[Box Backup] Backup the backup

Ben Summers boxbackup@fluffy.co.uk
Tue, 31 Oct 2006 21:15:55 +0000


On 31 Oct 2006, at 21:06, Chris Wilson wrote:

> Hi Ben,
>
> On Tue, 31 Oct 2006, Ben Summers wrote:
>
>>>  The last part is a little insecure. Any of your customers could  
>>> set up an  impostor for another company's server, but they'd  
>>> still have to persuade  clients at the other company to connect  
>>> to their server instead of yours.
>>
>> Are you sure?
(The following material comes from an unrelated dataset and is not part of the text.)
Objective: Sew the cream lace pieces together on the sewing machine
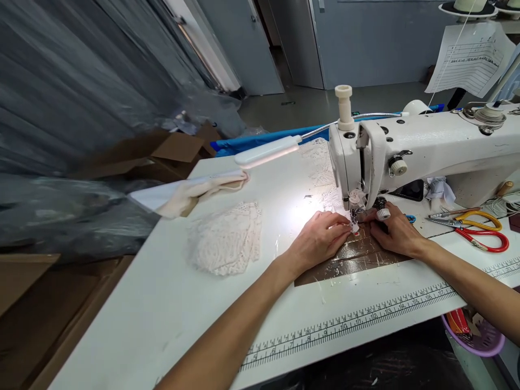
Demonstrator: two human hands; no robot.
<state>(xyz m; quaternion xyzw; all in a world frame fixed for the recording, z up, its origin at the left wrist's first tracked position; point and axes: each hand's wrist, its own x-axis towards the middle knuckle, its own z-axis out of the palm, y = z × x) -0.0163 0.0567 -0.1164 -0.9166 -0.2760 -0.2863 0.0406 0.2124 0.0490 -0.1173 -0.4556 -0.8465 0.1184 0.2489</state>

Clients and servers use different CAs, so you can't  
>> use a client cert to pretend to be a server.
>
> OK, I didn't know that, sorry. But I think my point is still valid.  
> With all the servers having certificates signed by the same CA, the  
> client will trust any of them equally, right?

Yes. But you can have different account numbers on different servers  
to constrain what can connect to what.

>
>> I don't see how two servers makes any difference anyway.
>
> Sorry, I don't understand what you meant by that.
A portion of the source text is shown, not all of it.